WHAT IS BEING ASKED | On every line of the listing, check for "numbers"; copy the lines that have it.
GIVEN MATERIAL below:
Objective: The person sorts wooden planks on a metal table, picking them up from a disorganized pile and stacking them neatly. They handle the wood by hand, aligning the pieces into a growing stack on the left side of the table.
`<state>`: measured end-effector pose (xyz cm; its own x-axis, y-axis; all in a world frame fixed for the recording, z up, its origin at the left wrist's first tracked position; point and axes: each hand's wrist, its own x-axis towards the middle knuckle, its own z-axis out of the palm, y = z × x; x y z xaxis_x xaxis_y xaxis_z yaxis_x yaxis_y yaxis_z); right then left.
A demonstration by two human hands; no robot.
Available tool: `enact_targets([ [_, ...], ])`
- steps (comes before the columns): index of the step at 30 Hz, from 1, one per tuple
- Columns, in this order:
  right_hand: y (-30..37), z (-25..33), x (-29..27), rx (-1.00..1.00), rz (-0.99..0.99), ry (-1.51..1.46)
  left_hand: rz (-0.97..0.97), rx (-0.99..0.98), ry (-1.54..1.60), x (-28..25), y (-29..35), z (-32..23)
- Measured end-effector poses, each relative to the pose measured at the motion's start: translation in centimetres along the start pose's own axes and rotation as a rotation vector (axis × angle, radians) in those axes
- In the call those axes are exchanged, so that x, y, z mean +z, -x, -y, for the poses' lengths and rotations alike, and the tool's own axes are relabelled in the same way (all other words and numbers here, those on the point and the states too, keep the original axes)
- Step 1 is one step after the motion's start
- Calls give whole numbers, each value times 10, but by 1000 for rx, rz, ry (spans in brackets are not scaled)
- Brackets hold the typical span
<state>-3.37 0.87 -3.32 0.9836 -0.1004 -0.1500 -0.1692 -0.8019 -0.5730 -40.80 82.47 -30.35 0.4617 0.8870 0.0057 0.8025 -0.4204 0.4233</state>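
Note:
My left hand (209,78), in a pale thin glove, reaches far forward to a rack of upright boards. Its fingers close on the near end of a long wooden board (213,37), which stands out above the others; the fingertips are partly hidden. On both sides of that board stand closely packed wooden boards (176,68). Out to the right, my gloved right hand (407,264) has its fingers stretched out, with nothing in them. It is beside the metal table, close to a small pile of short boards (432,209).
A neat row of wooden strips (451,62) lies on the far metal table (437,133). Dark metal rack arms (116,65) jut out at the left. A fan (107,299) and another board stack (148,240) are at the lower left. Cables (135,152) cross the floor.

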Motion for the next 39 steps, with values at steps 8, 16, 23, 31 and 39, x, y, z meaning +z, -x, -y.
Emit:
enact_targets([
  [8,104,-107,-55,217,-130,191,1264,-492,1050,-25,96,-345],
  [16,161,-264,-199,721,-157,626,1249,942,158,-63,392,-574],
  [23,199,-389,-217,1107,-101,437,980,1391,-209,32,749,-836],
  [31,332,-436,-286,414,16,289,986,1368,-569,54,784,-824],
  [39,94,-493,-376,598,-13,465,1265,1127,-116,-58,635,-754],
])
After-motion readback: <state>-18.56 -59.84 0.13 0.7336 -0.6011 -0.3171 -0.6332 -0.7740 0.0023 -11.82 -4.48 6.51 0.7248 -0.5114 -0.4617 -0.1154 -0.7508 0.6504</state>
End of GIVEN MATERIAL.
ANSWER TO THIS TASK |
- In the call those axes are exchanged, so that x, y, z mean +z, -x, -y, for the poses' lengths and rotations alike, and the tool's own axes are relabelled in the same way (all other words and numbers here, those on the point and the states too, keep the original axes)
- Calls give whole numbers, each value times 10, but by 1000 for rx, rz, ry (spans in brackets are not scaled)

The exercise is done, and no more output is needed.